Constitutive model for ultra-high performance concrete (UHPC) considering the size effect under cyclic compressive loading

In this study, the size effect of the thickness of the specimen on the mechanical properties of UHPC was investigated through compression tests under cyclic loading. UHPC prisms with different thicknesses from 20 mm to 100 mm were tested under unloading/reloading cycles and the stress-strain curves were recorded for this purpose. A constitutive model to predict the stress-strain response of UHPC accounting for the thickness was proposed. It was found that UHPC specimens with different thicknesses showed the same failure mode of di-agonal shear failure. The size effect of thickness was significant for the compressive strength but was negligible for the peak strain and elastic modulus.
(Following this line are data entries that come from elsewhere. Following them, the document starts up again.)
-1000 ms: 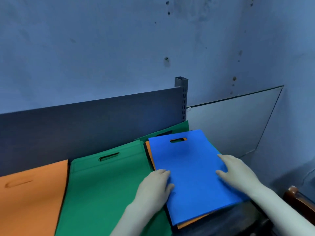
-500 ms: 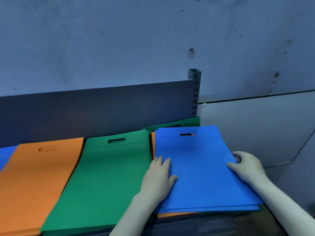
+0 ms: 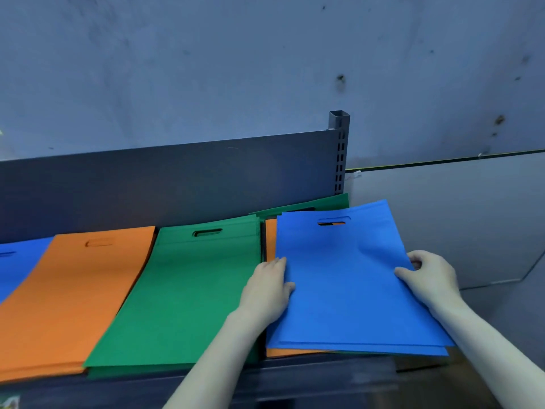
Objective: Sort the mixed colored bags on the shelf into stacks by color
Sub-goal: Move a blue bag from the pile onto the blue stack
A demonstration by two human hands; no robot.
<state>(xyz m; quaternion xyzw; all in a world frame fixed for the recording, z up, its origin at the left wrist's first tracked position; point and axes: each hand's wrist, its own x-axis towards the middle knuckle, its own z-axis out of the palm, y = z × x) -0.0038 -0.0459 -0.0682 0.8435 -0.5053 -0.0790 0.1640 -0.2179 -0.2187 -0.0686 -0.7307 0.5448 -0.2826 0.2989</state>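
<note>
A few blue bags [image 3: 345,278] lie on top of the mixed pile at the shelf's right end, with an orange bag [image 3: 270,240] and a green bag [image 3: 318,203] showing beneath. My left hand [image 3: 269,290] grips the blue bags' left edge, fingers tucked under it. My right hand [image 3: 429,274] grips their right edge, thumb on top. To the left lie a green stack [image 3: 182,290], an orange stack [image 3: 67,296] and a blue stack [image 3: 14,261] at the frame's left edge.
The dark grey shelf [image 3: 295,376] has a back panel [image 3: 165,184] and a slotted upright post [image 3: 339,149] at its right end. A pale board [image 3: 460,219] leans on the blue wall right of the shelf.
Both hands have shifted from lying flat on the blue bag to taking hold of the edges of the blue bags. The view has panned left, bringing in the far-left blue stack.
</note>
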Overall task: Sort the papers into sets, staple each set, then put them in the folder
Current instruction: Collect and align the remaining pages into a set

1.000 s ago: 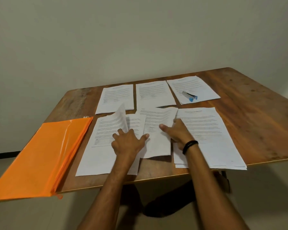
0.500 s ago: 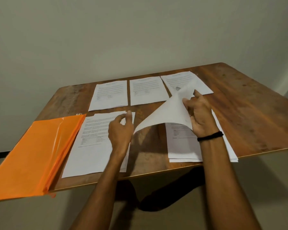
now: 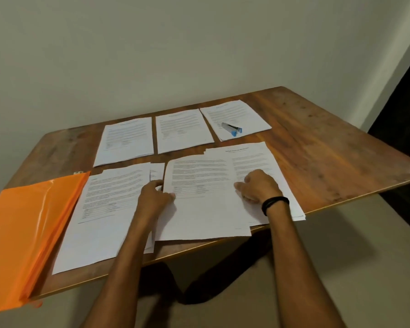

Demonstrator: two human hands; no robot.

The damage of the unloading modulus and reloading modulus at zero stress only occurred when the unloading strain exceeded 0.8 times the peak strain. Furthermore, the proposed constitutive model could predict the stress-strain response for UHPC with different thicknesses under cyclic compressive loading with acceptable accuracy.

Automated summary

The size effect of specimen thickness on the mechanical properties of UHPC was investigated through cyclic compression tests. UHPC prisms with thicknesses ranging from 20 mm to 100 mm were tested and a constitutive model accounting for the thickness was proposed. It was found that different thicknesses of UHPC specimens exhibited the same diagonal shear failure mode. The compressive strength was significantly influenced by the thickness, while the peak strain and elastic modulus showed negligible size effects. Damage in the unloading and reloading modulus at zero stress occurred only when the unloading strain exceeded 0.8 times the peak strain. The proposed constitutive model accurately predicted the stress-strain response of UHPC with different thicknesses under cyclic compressive loading.